• Exercise aim
Every line of the data must appear again in the answer, exactly as written.

• Recorded data
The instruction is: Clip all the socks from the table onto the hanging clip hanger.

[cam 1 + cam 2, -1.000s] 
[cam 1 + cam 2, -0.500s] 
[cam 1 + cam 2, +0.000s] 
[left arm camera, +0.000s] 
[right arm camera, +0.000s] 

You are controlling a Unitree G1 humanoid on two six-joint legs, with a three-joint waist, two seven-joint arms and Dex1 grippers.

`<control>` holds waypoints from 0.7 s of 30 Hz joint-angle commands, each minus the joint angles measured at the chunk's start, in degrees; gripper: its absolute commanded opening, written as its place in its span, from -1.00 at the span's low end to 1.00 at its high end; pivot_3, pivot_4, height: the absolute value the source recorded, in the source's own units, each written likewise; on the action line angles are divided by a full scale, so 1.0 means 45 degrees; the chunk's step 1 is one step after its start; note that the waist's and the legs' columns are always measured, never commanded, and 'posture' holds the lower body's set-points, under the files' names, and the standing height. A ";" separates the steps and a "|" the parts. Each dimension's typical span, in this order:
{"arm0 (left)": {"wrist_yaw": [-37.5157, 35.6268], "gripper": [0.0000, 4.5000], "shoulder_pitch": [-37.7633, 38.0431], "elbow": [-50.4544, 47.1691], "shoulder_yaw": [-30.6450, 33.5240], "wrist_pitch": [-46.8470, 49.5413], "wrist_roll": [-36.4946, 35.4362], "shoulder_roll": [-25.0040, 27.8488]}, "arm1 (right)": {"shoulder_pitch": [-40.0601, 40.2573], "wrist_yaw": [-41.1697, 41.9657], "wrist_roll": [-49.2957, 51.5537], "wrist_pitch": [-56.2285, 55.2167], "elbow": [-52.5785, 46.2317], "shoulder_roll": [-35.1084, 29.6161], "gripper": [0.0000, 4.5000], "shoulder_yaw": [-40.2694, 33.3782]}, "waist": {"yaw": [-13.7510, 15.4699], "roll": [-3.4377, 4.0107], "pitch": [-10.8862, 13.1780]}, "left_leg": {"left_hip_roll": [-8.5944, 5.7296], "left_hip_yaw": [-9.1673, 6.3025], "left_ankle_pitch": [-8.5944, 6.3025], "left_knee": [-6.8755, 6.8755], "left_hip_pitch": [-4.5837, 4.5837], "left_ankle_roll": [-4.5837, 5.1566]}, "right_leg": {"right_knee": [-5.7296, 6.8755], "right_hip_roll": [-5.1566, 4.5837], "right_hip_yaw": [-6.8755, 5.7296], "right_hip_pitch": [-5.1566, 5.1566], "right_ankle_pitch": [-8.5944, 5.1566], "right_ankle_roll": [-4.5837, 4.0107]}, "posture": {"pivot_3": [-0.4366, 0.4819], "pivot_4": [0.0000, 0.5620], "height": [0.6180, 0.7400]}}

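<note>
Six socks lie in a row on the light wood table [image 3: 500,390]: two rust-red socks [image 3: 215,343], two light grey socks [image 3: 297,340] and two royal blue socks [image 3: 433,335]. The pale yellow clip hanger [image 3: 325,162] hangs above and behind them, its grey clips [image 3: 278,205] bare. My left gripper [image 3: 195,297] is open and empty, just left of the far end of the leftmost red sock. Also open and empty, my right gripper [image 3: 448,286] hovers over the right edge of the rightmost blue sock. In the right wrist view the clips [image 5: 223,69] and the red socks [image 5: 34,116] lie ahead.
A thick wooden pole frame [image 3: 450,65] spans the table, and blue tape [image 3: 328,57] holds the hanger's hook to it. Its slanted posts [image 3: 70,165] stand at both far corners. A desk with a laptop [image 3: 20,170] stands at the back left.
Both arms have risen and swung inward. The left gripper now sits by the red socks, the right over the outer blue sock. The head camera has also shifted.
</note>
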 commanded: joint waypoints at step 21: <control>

• Solution for this exercise
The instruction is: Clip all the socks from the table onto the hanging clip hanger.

[cam 1 + cam 2, -1.000s] 
[cam 1 + cam 2, -0.500s] 
[cam 1 + cam 2, +0.000s] 
[left arm camera, +0.000s] 
[right arm camera, +0.000s] 

You are controlling a Unitree G1 humanoid on two six-joint legs, with a three-joint waist, two seven-joint arms and Dex1 grippers.

`<control>` holds waypoints from 0.7 s of 30 Hz joint-angle commands, each minus the joint angles measured at the chunk's start, in degrees; gripper: its absolute commanded opening, written as its place in its span, from -1.00 at the span's low end to 1.00 at its high end; pivot_3, pivot_4, height: the absolute value the source recorded, in the source's own units, each written likewise; on the action line angles are divided by a full scale, so 1.0 means 45 degrees; the chunk's step 1 is one step after its start; note that the waist's and the legs' columns are always measured, never commanded, and 'posture' holds the lower body's set-points, under the files' names, and the standing height. A ";" separates the steps and a "|" the parts. Each dimension's typical span, in this order:
{"arm0 (left)": {"wrist_yaw": [-37.5157, 35.6268], "gripper": [0.0000, 4.5000], "shoulder_pitch": [-37.7633, 38.0431], "elbow": [-50.4544, 47.1691], "shoulder_yaw": [-30.6450, 33.5240], "wrist_pitch": [-46.8470, 49.5413], "wrist_roll": [-36.4946, 35.4362], "shoulder_roll": [-25.0040, 27.8488]}, "arm1 (right)": {"shoulder_pitch": [-40.0601, 40.2573], "wrist_yaw": [-41.1697, 41.9657], "wrist_roll": [-49.2957, 51.5537], "wrist_pitch": [-56.2285, 55.2167], "elbow": [-52.5785, 46.2317], "shoulder_roll": [-35.1084, 29.6161], "gripper": [0.0000, 4.5000], "shoulder_yaw": [-40.2694, 33.3782]}, "waist": {"yaw": [-13.7510, 15.4699], "roll": [-3.4377, 4.0107], "pitch": [-10.8862, 13.1780]}, "left_leg": {"left_hip_roll": [-8.5944, 5.7296], "left_hip_yaw": [-9.1673, 6.3025], "left_ankle_pitch": [-8.5944, 6.3025], "left_knee": [-6.8755, 6.8755], "left_hip_pitch": [-4.5837, 4.5837], "left_ankle_roll": [-4.5837, 5.1566]}, "right_leg": {"right_knee": [-5.7296, 6.8755], "right_hip_roll": [-5.1566, 4.5837], "right_hip_yaw": [-6.8755, 5.7296], "right_hip_pitch": [-5.1566, 5.1566], "right_ankle_pitch": [-8.5944, 5.1566], "right_ankle_roll": [-4.5837, 4.0107]}, "posture": {"pivot_3": [-0.4366, 0.4819], "pivot_4": [0.0000, 0.5620], "height": [0.6180, 0.7400]}}

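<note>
Six socks lie in a row on the light wood table [image 3: 500,390]: two rust-red socks [image 3: 215,343], two light grey socks [image 3: 297,340] and two royal blue socks [image 3: 433,335]. The pale yellow clip hanger [image 3: 325,162] hangs above and behind them, its grey clips [image 3: 278,205] bare. My left gripper [image 3: 195,297] is open and empty, just left of the far end of the leftmost red sock. Also open and empty, my right gripper [image 3: 448,286] hovers over the right edge of the rightmost blue sock. In the right wrist view the clips [image 5: 223,69] and the red socks [image 5: 34,116] lie ahead.
A thick wooden pole frame [image 3: 450,65] spans the table, and blue tape [image 3: 328,57] holds the hanger's hook to it. Its slanted posts [image 3: 70,165] stand at both far corners. A desk with a laptop [image 3: 20,170] stands at the back left.
Both arms have risen and swung inward. The left gripper now sits by the red socks, the right over the outer blue sock. The head camera has also shifted.
</note>
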 commanded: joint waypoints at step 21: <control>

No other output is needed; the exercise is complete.